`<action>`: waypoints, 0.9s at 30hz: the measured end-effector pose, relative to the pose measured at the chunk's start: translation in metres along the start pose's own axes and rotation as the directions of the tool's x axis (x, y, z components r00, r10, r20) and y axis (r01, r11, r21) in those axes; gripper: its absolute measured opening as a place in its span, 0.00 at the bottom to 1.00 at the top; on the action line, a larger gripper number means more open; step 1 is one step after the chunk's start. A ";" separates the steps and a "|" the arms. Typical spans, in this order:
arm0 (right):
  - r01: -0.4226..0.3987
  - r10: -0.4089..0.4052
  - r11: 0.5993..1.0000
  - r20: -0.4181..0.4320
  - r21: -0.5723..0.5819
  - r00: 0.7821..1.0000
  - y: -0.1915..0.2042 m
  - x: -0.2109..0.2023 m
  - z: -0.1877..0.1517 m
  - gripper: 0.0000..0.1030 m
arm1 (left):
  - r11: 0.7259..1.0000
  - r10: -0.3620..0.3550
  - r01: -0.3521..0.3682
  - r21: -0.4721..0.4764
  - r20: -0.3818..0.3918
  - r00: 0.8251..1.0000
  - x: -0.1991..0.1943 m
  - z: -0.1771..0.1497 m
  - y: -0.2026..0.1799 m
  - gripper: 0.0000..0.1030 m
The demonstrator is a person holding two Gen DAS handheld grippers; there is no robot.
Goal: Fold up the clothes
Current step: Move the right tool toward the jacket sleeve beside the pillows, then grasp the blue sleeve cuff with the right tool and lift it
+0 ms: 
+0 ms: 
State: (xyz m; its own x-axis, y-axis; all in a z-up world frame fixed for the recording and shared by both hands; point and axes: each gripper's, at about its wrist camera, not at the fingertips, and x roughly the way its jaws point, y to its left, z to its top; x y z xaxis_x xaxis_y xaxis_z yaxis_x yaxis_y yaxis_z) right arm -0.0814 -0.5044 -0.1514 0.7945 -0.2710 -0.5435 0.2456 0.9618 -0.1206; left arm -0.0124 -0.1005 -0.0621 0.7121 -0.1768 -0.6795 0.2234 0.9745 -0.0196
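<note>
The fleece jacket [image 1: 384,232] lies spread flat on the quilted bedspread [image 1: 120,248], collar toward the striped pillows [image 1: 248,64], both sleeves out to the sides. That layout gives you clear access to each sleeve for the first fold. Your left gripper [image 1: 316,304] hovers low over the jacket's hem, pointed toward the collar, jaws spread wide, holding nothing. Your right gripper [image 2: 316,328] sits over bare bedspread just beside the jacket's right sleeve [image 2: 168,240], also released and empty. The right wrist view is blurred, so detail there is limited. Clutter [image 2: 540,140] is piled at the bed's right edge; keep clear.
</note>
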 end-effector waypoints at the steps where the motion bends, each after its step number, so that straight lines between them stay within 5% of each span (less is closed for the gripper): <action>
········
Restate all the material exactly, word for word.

> Task solution:
`<action>`: waypoints, 0.9s at 30hz: the measured end-effector pose, relative to the pose measured at the chunk's start: translation in metres along the start pose's own axes and rotation as the directions of the tool's x axis (x, y, z components r00, r10, r20) and y axis (r01, r11, r21) in those axes; gripper: its absolute measured opening as a place in its span, 0.00 at the bottom to 1.00 at the top; on the action line, a larger gripper number means more open; step 1 is one step after the chunk's start. A ";" separates the steps and a "|" the arms. Typical spans, in this order:
arm0 (right):
  - r01: -0.4226..0.3987
  - r10: -0.4089..0.4052
  - r11: 0.5993..1.0000
  - r20: -0.4181..0.4320
  - r21: -0.5723..0.5819
  - r00: 0.7821..1.0000
  - y: -0.1915..0.2042 m
  - x: -0.2109..0.2023 m
  - z: -0.1877..0.1517 m
  - gripper: 0.0000..0.1030 m
arm1 (left):
  - r11: 0.7259..1.0000
  - r10: -0.3620..0.3550
  - r01: -0.3521..0.3682
  - r21: -0.4721..0.4764
  - r20: -0.3818..0.3918
  - r00: 0.8251..1.0000
  - x: -0.1991..0.1943 m
  - z: -0.1771..0.1497 m
  - y: -0.2026..0.1799 m
  - gripper: 0.0000..0.1030 m
The demonstrator is a person holding two Gen DAS handheld grippers; there is no robot.
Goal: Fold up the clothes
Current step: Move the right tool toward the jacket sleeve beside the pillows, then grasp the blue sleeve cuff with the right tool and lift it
+0 ms: 
+0 ms: 
State: (xyz m; its own x-axis, y-axis; all in a z-up world frame fixed for the recording and shared by both hands; point and axes: each gripper's, at about its wrist camera, not at the fingertips, and x roughly the way its jaws point, y to its left, z to its top; x y z xaxis_x xaxis_y xaxis_z yaxis_x yaxis_y yaxis_z) right arm -0.0814 -0.5044 -0.1514 0.7945 -0.2710 -0.5435 0.2456 0.9618 -0.1206; left arm -0.0124 -0.1005 -0.0621 0.7121 -0.1768 -0.6795 0.2234 0.9745 -0.0196
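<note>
The fleece jacket [image 1: 384,232] lies spread flat on the quilted bedspread [image 1: 120,248], collar toward the striped pillows [image 1: 248,64], both sleeves out to the sides. That layout gives you clear access to each sleeve for the first fold. Your left gripper [image 1: 316,304] hovers low over the jacket's hem, pointed toward the collar, jaws spread wide, holding nothing. Your right gripper [image 2: 316,328] sits over bare bedspread just beside the jacket's right sleeve [image 2: 168,240], also released and empty. The right wrist view is blurred, so detail there is limited. Clutter [image 2: 540,140] is piled at the bed's right edge; keep clear.
</note>
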 end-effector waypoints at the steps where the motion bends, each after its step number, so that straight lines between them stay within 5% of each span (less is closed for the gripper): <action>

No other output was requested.